- _What is expected_
All lines holding the word "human" should be located in the records and copied.

- _Material for this exercise_
###

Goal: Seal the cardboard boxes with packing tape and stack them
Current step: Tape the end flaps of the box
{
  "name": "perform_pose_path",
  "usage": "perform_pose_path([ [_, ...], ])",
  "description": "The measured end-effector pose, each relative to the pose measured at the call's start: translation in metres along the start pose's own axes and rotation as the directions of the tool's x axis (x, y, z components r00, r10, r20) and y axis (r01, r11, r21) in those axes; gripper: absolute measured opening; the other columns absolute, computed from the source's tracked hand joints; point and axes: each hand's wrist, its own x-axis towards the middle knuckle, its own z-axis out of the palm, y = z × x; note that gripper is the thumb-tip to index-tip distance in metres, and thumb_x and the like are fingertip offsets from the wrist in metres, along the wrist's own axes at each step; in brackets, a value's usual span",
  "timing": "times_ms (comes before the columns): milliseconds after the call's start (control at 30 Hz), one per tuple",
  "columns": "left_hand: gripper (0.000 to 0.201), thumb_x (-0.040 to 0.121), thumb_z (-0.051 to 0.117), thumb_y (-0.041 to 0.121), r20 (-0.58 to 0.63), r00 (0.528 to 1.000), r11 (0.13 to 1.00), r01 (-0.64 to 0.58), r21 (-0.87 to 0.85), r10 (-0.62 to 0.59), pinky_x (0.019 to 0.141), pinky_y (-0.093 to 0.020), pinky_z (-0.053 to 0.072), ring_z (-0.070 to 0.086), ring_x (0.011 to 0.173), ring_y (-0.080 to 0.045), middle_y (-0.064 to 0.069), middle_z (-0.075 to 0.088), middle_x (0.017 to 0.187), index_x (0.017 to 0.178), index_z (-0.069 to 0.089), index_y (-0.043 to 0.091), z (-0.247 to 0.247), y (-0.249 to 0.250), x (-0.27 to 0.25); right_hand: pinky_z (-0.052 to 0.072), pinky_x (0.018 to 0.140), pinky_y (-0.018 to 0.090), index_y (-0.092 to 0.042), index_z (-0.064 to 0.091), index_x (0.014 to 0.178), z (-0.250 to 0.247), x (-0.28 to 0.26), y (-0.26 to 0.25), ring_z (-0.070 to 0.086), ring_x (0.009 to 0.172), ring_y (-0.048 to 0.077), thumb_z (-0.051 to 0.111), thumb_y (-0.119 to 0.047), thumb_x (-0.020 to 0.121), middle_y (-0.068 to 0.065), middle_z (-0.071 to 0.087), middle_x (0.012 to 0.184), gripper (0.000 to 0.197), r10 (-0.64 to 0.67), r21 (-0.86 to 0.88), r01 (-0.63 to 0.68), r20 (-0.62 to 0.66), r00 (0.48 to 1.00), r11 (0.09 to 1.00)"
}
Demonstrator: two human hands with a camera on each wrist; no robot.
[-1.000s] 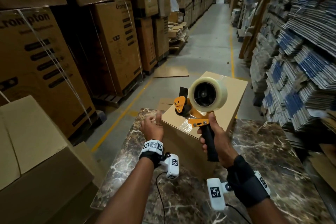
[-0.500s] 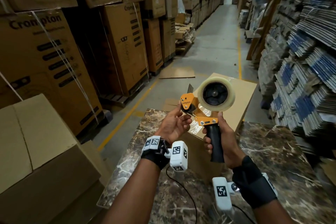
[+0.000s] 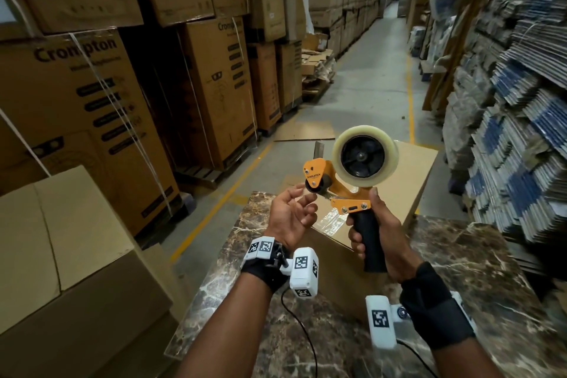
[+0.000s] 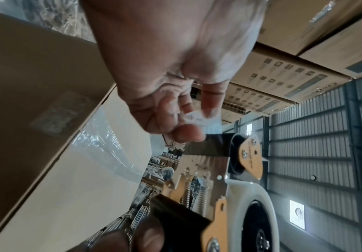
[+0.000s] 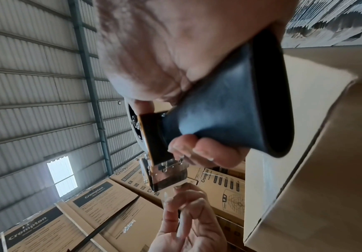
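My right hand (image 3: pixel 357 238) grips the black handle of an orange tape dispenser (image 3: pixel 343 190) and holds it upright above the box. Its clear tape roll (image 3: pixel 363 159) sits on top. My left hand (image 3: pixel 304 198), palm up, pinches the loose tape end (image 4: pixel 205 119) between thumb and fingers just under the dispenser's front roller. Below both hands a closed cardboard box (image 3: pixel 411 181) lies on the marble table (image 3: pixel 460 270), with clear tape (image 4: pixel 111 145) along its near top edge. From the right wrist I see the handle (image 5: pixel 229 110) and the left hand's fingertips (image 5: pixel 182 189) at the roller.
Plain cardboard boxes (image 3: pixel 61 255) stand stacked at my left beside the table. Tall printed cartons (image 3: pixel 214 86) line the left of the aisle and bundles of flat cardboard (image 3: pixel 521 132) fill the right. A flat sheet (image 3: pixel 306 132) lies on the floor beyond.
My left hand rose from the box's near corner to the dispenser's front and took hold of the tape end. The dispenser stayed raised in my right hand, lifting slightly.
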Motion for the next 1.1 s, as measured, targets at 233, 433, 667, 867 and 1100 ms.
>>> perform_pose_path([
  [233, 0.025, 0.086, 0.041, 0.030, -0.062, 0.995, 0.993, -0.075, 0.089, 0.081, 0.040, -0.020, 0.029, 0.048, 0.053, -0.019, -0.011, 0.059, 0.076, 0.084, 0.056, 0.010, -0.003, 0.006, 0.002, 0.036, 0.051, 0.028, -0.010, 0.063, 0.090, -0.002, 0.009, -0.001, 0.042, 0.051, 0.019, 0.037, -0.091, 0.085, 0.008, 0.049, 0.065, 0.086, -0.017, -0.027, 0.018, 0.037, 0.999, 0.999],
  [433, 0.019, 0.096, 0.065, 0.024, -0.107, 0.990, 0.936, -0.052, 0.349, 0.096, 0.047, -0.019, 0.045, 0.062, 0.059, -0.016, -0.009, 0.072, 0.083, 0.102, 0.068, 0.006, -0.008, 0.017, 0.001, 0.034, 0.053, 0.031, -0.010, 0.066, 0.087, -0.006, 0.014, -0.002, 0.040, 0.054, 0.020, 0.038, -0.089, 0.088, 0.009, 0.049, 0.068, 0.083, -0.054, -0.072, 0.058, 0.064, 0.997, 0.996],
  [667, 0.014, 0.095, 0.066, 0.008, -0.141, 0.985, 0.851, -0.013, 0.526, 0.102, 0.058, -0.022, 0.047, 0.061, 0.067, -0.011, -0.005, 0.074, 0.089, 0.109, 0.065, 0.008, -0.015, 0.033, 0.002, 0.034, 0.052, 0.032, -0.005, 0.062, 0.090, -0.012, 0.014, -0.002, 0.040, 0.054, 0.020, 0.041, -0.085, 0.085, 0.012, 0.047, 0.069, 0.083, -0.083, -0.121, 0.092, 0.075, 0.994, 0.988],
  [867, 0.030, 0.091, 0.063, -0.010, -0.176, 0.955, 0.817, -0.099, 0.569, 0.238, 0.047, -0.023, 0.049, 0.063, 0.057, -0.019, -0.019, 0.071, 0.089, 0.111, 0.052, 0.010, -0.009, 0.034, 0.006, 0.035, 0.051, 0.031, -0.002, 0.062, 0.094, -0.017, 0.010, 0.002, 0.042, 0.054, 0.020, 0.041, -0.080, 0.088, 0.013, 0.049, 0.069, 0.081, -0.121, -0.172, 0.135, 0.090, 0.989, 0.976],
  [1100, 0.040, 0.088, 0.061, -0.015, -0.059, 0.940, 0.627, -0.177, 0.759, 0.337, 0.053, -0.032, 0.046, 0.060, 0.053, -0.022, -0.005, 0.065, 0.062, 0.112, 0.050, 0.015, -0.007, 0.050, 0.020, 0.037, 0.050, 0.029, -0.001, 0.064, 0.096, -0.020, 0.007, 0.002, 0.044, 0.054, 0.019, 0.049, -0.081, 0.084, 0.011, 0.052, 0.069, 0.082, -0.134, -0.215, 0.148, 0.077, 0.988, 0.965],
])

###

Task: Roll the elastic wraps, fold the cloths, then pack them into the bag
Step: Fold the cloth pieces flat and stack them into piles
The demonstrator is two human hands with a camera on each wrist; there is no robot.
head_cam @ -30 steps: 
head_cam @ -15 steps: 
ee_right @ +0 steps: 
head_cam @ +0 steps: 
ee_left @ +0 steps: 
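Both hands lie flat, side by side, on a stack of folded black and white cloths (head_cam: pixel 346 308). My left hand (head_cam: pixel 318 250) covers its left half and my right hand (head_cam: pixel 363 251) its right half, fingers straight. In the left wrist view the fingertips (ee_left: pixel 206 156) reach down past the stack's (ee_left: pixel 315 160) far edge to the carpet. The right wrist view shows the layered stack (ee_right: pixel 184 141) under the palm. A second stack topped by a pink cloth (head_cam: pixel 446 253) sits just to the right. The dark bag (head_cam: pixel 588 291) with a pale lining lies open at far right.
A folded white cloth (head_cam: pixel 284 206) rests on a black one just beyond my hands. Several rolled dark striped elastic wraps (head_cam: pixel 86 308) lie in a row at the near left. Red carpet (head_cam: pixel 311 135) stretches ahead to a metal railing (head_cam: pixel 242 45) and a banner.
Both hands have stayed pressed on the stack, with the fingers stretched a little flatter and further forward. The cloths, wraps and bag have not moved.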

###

- _Problem solution_
Demonstrator: two human hands with a camera on each wrist; no robot.
The demonstrator is two human hands with a camera on each wrist; there is no robot.

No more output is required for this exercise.